One line in the listing below contains "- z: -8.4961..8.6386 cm". Repeat that line and each line after it exactly, ending with the last one.
::: Provided material :::
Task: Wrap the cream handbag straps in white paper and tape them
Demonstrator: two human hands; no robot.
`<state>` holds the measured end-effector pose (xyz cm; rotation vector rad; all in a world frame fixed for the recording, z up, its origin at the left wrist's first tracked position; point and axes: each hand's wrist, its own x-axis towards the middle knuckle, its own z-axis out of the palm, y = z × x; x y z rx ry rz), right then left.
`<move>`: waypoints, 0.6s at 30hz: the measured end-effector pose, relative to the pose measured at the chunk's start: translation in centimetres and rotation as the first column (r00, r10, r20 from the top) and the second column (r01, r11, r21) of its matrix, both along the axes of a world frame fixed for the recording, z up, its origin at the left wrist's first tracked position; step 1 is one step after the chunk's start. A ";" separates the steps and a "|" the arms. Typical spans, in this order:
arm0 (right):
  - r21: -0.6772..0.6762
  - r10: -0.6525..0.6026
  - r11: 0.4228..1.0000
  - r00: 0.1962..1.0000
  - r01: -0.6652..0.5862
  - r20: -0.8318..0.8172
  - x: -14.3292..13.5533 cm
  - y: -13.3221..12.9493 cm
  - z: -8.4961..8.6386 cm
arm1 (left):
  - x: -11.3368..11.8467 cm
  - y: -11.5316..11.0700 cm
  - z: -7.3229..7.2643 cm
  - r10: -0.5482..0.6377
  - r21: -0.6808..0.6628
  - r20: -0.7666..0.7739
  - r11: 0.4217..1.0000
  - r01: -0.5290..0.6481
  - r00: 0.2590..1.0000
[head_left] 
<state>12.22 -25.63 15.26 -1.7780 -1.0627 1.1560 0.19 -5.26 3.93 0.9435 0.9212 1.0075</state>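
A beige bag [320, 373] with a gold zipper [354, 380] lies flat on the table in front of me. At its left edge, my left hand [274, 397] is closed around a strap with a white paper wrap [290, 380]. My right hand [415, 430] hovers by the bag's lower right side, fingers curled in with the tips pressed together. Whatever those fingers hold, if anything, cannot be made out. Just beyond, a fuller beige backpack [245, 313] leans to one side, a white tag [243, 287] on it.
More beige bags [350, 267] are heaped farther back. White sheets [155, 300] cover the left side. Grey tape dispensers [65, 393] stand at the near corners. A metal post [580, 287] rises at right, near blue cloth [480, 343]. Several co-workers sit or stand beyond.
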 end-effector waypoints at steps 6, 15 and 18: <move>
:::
__Answer space__
  - z: -8.4961..8.6386 cm
arm1 (left):
  - x: -11.3368..11.8467 cm
  - y: -11.5316..11.0700 cm
  - z: -7.3229..7.2643 cm
  - r10: -0.5482..0.6377
  - r21: -0.6808..0.6628
  - r20: -0.7666..0.7739
  - r11: 0.4217..1.0000
  - r01: -0.5290..0.6481
  - r00: 0.2590..1.0000
[head_left] 
<state>12.22 -25.63 15.26 -1.7780 -1.0627 1.1560 0.19 -5.26 3.93 0.9435 0.9212 1.0075</state>
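A beige bag [320, 373] with a gold zipper [354, 380] lies flat on the table in front of me. At its left edge, my left hand [274, 397] is closed around a strap with a white paper wrap [290, 380]. My right hand [415, 430] hovers by the bag's lower right side, fingers curled in with the tips pressed together. Whatever those fingers hold, if anything, cannot be made out. Just beyond, a fuller beige backpack [245, 313] leans to one side, a white tag [243, 287] on it.
More beige bags [350, 267] are heaped farther back. White sheets [155, 300] cover the left side. Grey tape dispensers [65, 393] stand at the near corners. A metal post [580, 287] rises at right, near blue cloth [480, 343]. Several co-workers sit or stand beyond.
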 end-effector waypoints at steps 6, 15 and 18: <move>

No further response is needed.